SELinux
Posted Oct 13, 2009 8:25 UTC (Tue) by
michaeljt (subscriber, #39183)
In reply to:
SELinux by kleptog
Parent article:
LPC: Three sessions from the security track
The basic idea of UNIX permissions is simple, but gets hairy once you start including setid bits, setgid on directories and the sticky bit. It's used for everything from protecting home directories to providing controlled priveledge escalation to stopping people from deleting other people's temp files and ensuring new files are readable by certain groups. However, it does have the advantage that most people understand it, which is not true for SELinux.
I have to agree with you there (on both points). Apart from basic usage of setuid I have similar feelings about those "extra bits" to SELinux :)
What makes it mandatory access control is that the owner of the object doesn't get to say what happens, the policy is decided elsewhere.

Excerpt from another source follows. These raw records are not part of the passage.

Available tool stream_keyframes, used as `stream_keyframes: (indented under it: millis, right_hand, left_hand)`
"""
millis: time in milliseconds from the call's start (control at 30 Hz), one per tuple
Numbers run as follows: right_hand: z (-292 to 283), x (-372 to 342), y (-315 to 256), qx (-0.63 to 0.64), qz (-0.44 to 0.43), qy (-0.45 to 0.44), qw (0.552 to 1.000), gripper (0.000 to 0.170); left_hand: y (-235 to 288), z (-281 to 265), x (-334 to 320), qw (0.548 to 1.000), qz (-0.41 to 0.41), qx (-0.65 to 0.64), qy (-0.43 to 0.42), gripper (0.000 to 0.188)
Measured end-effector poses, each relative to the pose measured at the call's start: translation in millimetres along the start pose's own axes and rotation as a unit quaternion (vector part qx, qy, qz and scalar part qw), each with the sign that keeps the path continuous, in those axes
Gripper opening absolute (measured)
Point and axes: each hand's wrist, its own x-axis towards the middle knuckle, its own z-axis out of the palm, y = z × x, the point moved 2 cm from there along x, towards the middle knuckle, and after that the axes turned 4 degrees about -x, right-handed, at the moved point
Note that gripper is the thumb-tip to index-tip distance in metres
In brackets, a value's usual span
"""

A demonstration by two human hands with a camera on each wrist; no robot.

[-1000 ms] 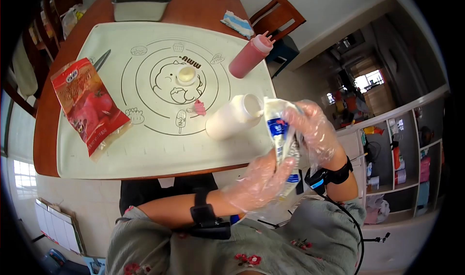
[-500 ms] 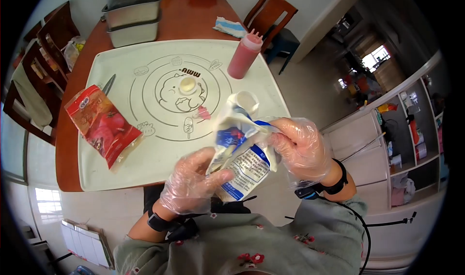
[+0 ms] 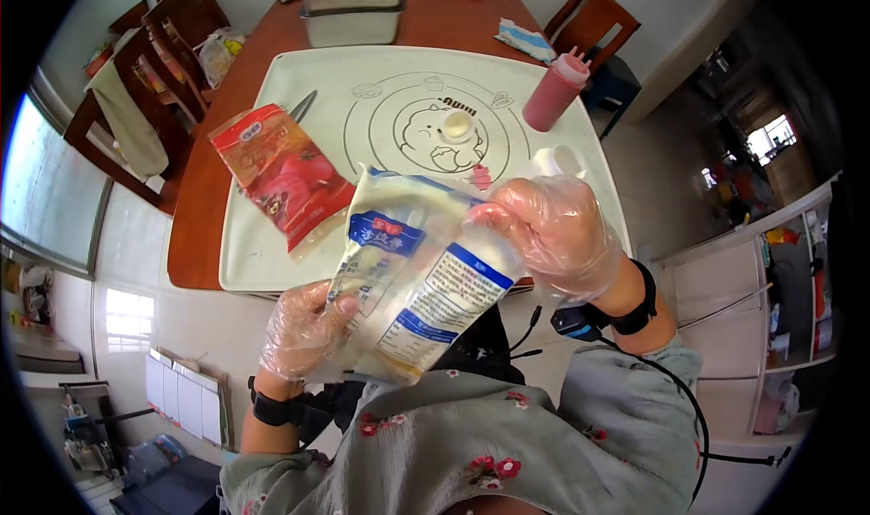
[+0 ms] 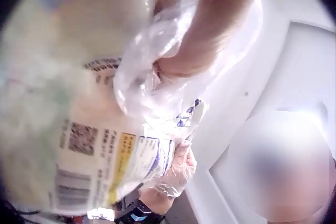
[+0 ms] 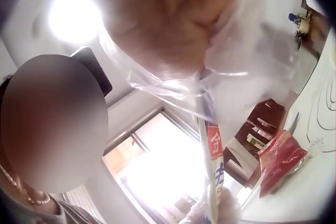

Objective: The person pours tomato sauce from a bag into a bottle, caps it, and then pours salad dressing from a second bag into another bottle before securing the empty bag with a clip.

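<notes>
Both hands wear clear plastic gloves and hold a white and blue pouch with Chinese print, tilted in front of the body. My left hand grips its lower left edge, thumb on the front face. With curled fingers my right hand pinches the upper right part of the pouch. Just behind that hand stands an uncapped white squeeze bottle, its lower part hidden. In the left wrist view the pouch shows a barcode and a square code; the right wrist view catches it nearly edge-on.
A red tomato-print bag lies on the white mat, beside a grey blade. Mid-mat are a small white cap and a pink scrap. A pink squeeze bottle stands at the far right; metal containers stand behind.
The pouch has come away from the white bottle's mouth, leftward and nearer the body, and is spread flatter. My left hand has shifted left with it; the right keeps hold. The head view has shifted.
</notes>
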Motion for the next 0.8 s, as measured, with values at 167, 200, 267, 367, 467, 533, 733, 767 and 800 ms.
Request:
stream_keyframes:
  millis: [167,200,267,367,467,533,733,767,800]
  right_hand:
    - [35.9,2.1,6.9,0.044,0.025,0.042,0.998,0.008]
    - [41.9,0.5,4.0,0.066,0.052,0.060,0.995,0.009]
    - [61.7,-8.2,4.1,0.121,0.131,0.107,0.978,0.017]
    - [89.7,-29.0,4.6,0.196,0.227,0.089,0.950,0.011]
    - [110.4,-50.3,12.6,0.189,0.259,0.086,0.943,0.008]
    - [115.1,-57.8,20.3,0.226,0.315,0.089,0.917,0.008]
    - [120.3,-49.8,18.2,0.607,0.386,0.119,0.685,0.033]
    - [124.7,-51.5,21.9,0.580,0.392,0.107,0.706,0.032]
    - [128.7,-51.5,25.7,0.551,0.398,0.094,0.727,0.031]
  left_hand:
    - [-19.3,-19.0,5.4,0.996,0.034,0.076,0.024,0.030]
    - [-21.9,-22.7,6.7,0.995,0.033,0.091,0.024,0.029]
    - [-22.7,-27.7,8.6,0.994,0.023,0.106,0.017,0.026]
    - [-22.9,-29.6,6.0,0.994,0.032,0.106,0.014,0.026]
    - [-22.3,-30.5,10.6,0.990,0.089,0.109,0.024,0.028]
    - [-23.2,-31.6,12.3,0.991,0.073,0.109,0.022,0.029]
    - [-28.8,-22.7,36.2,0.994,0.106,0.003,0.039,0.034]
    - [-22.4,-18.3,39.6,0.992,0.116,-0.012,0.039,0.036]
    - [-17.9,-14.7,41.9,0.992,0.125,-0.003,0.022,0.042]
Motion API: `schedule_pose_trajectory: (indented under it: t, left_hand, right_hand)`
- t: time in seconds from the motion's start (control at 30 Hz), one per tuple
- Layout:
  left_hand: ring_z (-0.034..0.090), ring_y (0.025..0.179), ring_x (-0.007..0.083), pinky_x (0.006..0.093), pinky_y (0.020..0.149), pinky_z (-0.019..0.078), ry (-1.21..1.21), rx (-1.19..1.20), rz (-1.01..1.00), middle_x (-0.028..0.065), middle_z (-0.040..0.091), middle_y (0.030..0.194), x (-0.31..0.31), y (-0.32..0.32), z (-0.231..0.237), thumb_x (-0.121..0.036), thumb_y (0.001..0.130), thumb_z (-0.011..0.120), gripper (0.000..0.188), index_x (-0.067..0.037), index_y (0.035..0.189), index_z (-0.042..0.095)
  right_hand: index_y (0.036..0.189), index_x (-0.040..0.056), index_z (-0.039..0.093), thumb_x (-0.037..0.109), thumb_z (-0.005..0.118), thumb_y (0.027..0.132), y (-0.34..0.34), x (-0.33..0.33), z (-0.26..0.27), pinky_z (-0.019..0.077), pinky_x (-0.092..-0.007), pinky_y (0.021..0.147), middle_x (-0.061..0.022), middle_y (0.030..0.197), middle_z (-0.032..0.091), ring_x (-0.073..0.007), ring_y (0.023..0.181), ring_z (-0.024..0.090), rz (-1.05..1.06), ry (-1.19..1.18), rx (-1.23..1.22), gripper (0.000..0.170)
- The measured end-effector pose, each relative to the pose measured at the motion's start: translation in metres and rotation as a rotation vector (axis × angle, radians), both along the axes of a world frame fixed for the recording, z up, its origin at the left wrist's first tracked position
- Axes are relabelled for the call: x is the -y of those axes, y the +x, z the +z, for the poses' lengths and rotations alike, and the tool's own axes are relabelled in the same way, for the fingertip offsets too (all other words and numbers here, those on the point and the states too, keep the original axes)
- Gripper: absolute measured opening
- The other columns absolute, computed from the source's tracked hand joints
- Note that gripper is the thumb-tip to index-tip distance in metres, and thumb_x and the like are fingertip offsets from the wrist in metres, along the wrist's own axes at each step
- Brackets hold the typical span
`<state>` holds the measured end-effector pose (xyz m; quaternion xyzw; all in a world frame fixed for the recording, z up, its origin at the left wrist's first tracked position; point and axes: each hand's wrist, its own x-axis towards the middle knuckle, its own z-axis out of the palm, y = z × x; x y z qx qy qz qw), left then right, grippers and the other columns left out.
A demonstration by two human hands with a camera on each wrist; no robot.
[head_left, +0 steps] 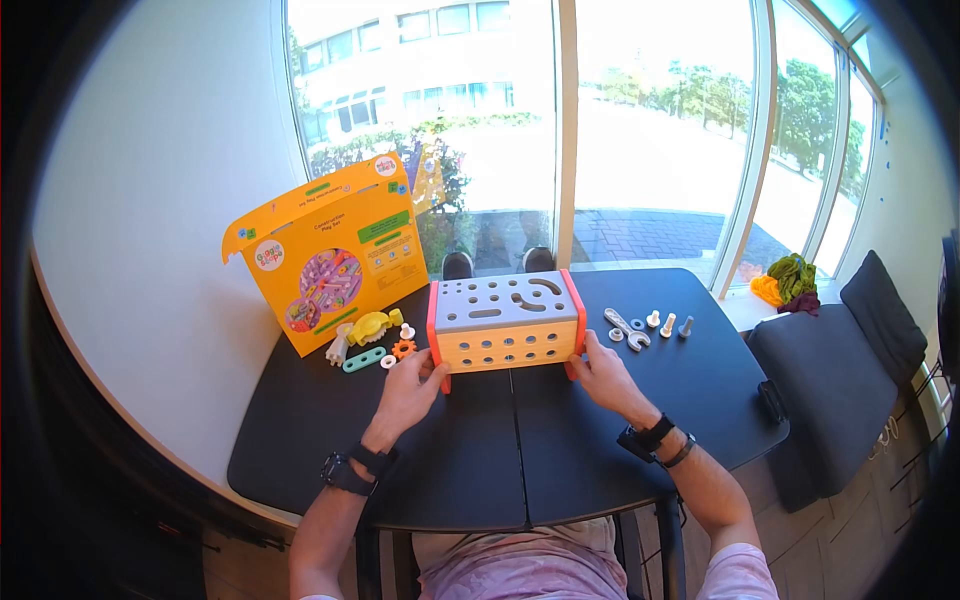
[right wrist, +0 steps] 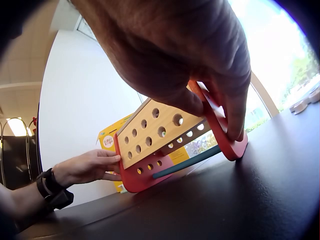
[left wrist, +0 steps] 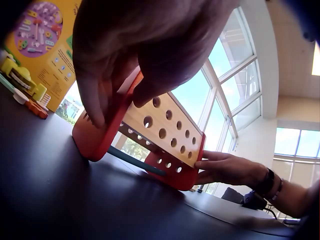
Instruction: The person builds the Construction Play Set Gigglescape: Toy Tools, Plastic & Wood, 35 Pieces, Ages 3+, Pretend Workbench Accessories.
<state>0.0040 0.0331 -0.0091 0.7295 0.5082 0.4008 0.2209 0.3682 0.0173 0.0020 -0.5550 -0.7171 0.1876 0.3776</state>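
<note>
A toy workbench [head_left: 510,330] stands on the black table between the two hands. It has a grey top with holes and slots, a light wooden front with round holes, and red side panels. My left hand [head_left: 408,385] grips the left red panel [left wrist: 95,140], thumb at the front edge and fingers on the outer face. On the opposite side, my right hand [head_left: 607,380] holds the right red panel [right wrist: 232,147] in a similar grip. A teal rod [right wrist: 187,164] runs low between the panels.
Left of the bench lie a yellow toy piece [head_left: 370,327], an orange gear [head_left: 403,349] and a teal strip [head_left: 364,360], before an upright yellow box [head_left: 350,230]. To the right are a grey wrench [head_left: 630,333] and several bolts [head_left: 668,325]. A dark chair [head_left: 825,365] stands beyond.
</note>
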Motion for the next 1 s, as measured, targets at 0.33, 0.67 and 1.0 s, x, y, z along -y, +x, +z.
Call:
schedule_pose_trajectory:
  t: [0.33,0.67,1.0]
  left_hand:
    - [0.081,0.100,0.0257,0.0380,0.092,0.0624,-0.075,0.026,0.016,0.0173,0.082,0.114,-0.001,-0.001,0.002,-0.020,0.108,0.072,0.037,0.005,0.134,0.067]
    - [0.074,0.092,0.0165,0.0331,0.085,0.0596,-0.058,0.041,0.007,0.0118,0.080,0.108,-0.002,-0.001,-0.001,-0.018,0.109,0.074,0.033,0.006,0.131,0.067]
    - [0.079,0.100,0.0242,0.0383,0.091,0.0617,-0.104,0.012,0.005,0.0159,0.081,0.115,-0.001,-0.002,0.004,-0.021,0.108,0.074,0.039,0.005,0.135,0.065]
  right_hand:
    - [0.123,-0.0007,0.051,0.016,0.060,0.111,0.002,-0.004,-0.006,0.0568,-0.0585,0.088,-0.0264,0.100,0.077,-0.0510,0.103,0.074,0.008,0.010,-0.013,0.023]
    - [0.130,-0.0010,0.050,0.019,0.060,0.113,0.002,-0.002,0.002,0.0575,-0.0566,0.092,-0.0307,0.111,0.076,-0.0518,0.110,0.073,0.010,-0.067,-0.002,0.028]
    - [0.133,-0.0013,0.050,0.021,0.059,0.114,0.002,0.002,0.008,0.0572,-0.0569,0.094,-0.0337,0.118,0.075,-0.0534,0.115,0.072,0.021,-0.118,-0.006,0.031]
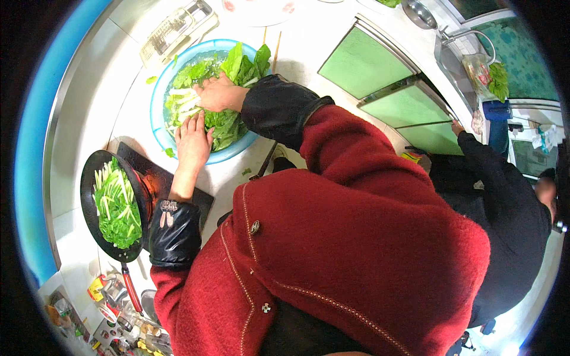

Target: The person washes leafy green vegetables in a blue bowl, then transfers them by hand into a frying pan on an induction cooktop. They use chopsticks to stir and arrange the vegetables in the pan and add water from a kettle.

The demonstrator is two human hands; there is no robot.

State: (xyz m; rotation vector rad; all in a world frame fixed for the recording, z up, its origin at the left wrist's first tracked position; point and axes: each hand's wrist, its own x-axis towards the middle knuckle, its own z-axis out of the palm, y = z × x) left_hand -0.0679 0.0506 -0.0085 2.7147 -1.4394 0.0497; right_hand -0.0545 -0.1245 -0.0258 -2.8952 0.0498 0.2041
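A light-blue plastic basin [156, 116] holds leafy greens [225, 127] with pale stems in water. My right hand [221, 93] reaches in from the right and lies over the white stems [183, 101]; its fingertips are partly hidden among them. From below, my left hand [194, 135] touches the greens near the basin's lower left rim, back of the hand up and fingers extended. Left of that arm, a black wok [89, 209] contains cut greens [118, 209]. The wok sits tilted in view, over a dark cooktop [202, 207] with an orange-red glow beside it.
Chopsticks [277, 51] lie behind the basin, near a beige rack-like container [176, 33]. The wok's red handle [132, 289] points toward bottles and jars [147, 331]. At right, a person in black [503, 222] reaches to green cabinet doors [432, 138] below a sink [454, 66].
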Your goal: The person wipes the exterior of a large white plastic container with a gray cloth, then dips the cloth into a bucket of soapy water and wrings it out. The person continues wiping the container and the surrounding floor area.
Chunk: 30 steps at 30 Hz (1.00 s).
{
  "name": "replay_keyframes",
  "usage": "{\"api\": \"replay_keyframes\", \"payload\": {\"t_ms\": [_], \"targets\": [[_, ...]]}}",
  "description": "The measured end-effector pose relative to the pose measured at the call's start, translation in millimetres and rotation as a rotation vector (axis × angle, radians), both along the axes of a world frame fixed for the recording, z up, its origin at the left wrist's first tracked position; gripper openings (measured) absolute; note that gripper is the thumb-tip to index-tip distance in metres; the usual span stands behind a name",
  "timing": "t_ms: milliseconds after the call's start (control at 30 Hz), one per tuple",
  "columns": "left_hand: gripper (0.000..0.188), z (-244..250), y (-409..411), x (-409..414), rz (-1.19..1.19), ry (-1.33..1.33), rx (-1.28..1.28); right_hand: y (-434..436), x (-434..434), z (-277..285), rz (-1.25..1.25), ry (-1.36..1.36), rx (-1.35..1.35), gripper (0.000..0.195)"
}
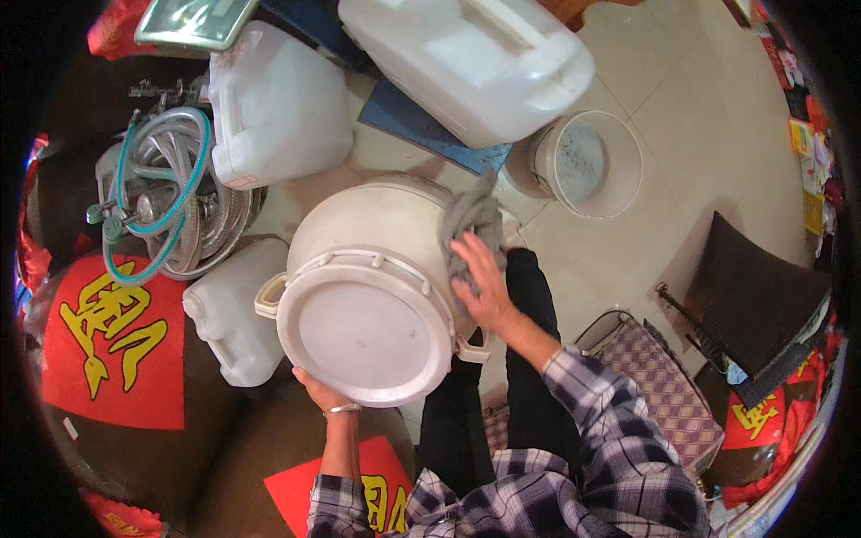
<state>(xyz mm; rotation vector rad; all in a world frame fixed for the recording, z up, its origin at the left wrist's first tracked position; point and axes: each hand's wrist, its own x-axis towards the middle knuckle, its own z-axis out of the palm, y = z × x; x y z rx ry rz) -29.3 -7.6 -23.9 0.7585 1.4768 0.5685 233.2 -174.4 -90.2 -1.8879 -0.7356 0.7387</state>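
Observation:
Before me is a white plastic drum (366, 215), tilted so that its round screw lid (363, 343) faces me. A handle juts out on either side of the lid. My left hand (319, 390) supports the lid's lower left rim, its fingers partly hidden behind the drum. Against the drum's right side, my right hand (483, 286) presses a crumpled grey cloth (471, 215), with the fingers spread over it. A bucket (622, 168) of foamy water stands on the floor beyond the cloth.
Two large white jerrycans (289, 107) (471, 60) stand ahead, one near a blue board (430, 128). Coiled clear hoses (181, 195) and a smaller jerrycan (239, 313) are to the left. Dark jars with red paper (155, 336) sit lower left. A checked bag (662, 390) and dark cushion (757, 296) are right.

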Motion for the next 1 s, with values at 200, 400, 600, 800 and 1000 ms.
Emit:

As far as I can see though, in practice it is normally used for restricting things done by the superuser account, which PolicyKit does using "standard" Unix mechanisms - I could imagine a variant on PolicyKit which used a setuid helper instead of a daemon waiting over DBus (not criticising DBus, but it is aimed at doing things from a running desktop, and not at a deeper level in the system, like e.g. (re-)starting DBus itself!), and which starts helper applications as other users than root where appropriate (classical example, passwd: make it owned by user passwd, and have a tool with user permissions get the new password and call a PolicyKit-style helper running as user passwd to actually set it. And there you have your configurable policy (PolicyKit's policy), your roles (the user passwd) and your restrictions (only do what user passwd is allowed to do, namely, change the password file).).
Of course, SELinux does do many other things, like competing with PaX by preventing applications from changing their code while running. See my point above :)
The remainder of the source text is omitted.